This post was inspired by a recent tweet:
https://twitter.com/trengriffin/status/450331161324027904
Which reminded me of one of my favorite lessons in grad school at LSE. The lesson is simple: we think about how many different ways there are to have incomplete information about the future.
A very simple way to think about it is to think about foresight is it having two dimensions: knowledge about what the potential outcomes are; and knowledge about how likely each outcome is.
Pulling a random card from a normal 52-card deck is a great example of perfect knowledge about both what the range of outcomes are and how likely each outcome is. Even though the outcome is uncertain, we have great mathematical tools for figuring out how we should behave in advance of knowing what the outcome ends up being. This is called “risk”.
But many situations are not so favorable. Asking a lady out, for example, has a few canonical outcomes (she says no, she says yes, she demurs, etc.), but the asker will in many cases not have a clue what the likelihoods are. This is called “uncertainty” - where you know what the outcomes are, but not the odds of each.

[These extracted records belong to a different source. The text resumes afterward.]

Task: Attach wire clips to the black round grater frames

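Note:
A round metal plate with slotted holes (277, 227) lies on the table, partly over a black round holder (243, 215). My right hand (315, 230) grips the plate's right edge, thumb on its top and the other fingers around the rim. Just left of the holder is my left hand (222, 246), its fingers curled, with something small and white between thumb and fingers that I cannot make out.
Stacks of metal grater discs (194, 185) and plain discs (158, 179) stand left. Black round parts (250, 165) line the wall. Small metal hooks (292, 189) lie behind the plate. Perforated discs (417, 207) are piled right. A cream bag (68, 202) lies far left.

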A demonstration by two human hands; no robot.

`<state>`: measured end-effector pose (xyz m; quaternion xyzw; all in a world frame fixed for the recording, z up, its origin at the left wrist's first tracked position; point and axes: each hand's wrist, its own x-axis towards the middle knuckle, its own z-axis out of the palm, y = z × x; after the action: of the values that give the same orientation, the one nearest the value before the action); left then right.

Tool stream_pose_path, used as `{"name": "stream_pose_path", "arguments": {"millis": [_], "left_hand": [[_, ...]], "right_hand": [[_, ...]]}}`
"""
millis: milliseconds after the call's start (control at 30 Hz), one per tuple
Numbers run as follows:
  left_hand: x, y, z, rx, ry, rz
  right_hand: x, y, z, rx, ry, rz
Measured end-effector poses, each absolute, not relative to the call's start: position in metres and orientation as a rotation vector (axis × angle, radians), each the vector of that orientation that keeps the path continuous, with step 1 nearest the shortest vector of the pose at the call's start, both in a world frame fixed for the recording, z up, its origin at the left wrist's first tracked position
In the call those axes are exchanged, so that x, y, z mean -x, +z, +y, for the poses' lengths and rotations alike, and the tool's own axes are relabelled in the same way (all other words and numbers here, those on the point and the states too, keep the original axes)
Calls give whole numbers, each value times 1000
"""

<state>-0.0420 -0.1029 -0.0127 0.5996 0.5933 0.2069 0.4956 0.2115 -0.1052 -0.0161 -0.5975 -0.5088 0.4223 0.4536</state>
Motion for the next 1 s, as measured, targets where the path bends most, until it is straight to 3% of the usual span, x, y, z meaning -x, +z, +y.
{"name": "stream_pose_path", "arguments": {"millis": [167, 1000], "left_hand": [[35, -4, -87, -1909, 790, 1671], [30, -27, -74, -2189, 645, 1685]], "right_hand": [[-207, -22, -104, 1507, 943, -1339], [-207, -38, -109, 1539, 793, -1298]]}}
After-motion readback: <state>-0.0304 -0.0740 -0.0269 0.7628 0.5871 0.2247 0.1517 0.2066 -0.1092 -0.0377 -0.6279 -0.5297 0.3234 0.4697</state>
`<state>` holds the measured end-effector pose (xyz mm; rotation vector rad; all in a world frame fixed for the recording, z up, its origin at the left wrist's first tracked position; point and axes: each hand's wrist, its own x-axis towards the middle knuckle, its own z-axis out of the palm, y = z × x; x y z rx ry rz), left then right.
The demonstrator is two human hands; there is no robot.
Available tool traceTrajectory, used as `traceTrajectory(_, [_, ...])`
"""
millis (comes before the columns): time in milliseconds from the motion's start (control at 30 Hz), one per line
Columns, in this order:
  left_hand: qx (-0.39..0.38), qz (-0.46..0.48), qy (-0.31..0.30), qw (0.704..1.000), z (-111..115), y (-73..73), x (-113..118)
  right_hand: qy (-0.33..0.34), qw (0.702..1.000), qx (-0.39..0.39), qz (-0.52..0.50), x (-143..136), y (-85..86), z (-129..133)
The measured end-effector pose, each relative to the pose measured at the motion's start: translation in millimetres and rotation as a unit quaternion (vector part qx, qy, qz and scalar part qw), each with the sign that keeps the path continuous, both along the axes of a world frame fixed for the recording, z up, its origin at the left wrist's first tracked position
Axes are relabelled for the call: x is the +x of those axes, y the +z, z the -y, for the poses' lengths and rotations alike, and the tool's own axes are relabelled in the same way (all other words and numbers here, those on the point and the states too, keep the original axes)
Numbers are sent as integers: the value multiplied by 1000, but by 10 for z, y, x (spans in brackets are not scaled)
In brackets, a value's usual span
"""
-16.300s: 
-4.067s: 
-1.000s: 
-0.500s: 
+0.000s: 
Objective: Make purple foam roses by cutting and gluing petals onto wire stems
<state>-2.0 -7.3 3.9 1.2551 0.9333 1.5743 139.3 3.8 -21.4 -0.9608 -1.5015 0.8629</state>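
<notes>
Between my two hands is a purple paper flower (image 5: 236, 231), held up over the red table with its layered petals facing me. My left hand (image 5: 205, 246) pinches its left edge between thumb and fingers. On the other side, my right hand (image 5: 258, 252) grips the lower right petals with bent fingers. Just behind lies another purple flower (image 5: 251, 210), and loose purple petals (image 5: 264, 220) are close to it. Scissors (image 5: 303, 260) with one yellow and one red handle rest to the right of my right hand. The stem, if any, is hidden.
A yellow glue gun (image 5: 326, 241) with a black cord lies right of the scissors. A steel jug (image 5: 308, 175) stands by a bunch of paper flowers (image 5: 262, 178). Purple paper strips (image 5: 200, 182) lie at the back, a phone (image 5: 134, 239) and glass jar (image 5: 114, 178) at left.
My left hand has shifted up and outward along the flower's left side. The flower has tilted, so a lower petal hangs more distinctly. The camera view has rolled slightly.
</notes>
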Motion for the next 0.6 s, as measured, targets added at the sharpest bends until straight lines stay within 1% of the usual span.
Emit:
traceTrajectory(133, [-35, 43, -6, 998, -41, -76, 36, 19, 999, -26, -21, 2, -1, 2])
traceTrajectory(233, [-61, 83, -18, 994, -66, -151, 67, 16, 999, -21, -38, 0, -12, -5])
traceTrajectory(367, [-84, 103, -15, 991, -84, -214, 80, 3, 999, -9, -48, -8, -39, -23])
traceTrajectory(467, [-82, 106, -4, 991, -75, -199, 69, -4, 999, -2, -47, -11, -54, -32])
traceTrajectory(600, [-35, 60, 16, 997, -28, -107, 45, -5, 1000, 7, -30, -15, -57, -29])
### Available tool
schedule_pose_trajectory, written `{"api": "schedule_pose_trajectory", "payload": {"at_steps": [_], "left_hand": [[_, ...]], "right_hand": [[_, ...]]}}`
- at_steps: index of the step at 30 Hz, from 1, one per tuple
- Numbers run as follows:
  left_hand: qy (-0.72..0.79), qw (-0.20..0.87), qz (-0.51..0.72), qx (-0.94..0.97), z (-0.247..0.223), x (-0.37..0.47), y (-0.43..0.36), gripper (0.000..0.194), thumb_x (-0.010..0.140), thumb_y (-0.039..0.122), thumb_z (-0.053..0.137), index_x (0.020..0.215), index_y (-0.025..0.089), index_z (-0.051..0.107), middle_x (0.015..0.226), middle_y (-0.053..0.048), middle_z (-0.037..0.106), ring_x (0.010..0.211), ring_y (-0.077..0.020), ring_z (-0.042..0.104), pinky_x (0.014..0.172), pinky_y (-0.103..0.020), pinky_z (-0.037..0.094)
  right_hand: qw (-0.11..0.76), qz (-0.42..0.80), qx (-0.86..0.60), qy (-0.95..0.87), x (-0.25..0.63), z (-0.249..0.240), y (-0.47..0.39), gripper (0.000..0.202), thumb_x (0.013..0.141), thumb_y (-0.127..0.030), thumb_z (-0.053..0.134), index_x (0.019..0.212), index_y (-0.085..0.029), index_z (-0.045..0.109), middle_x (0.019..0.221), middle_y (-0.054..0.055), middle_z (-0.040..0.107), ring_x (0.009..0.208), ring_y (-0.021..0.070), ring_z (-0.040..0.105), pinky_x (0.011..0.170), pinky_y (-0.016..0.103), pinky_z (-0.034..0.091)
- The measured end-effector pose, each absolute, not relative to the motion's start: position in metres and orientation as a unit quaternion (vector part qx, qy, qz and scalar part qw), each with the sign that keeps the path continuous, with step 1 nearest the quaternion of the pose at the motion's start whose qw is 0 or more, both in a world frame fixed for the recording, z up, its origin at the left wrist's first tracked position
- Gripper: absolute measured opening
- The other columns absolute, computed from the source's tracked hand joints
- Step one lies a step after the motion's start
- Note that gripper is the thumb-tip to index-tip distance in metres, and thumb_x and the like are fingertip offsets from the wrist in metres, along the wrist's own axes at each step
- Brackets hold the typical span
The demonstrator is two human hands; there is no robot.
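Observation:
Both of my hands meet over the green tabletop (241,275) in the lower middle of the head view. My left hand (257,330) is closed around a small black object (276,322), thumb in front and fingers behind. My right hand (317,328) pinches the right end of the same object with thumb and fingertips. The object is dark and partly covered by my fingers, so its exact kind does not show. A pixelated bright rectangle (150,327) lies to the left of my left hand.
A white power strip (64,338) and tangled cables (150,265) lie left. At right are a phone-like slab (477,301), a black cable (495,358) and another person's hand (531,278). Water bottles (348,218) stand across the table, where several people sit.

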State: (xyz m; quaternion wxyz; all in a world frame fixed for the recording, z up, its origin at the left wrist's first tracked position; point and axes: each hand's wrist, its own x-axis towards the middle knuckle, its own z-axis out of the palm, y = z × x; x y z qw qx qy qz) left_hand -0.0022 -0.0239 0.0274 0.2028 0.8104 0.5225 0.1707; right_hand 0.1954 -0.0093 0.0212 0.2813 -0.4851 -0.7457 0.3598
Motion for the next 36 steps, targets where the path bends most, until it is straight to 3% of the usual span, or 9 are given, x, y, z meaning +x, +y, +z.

So now that we have the two axes - outcomes and likelihoods - we can define two more “perfect” endpoints on this two dimensional spectrum of incertitude.
“Ambiguity” is where you know what the likelihoods are, but not what the outcomes would be. As a contrived example, consider that you were dealt a hand that you weren’t allowed to look at. You would be dealt one more card that you’d be allowed to see. You’d have perfect knowledge about the likelihood of each card coming up, but, crucially, not how it would affect your hand. This type of incertitude is common in very complex situations where you can’t parse out the impact of any given outcome.
Finally, “ignorance” is where you have knowledge neither of what the outcomes are, or what their likelihoods are. These are the “unknown unknowns” that Donald Rumsfeld made famous.
Visually, the layout of different situations looks like this:
Different methods for handling the different forms of incertitude are listed in italics.
The most important thing, though, is to know where you are in this space. If you think you’re in “risk” space, but in reality you’re in “uncertainty”, you’re setting yourself up for a bad day, as the tools you’re using may rely on a probability distribution of outcomes to guide decision-making.
In my view, the bottom half of this matrix (as presented in the graphic) is significantly more common than the top. It’s very rare that we ever have a real distribution to work with; at least not one that we haven’t simply contrived or guessed at so that we could use friendlier, more comforting mathematical models.
In any case, “risk” is actually a very special case in this space, but most of the models you see for decision-making (i.e., the ubiquitous excel spreadsheet) are built around the “risk” case.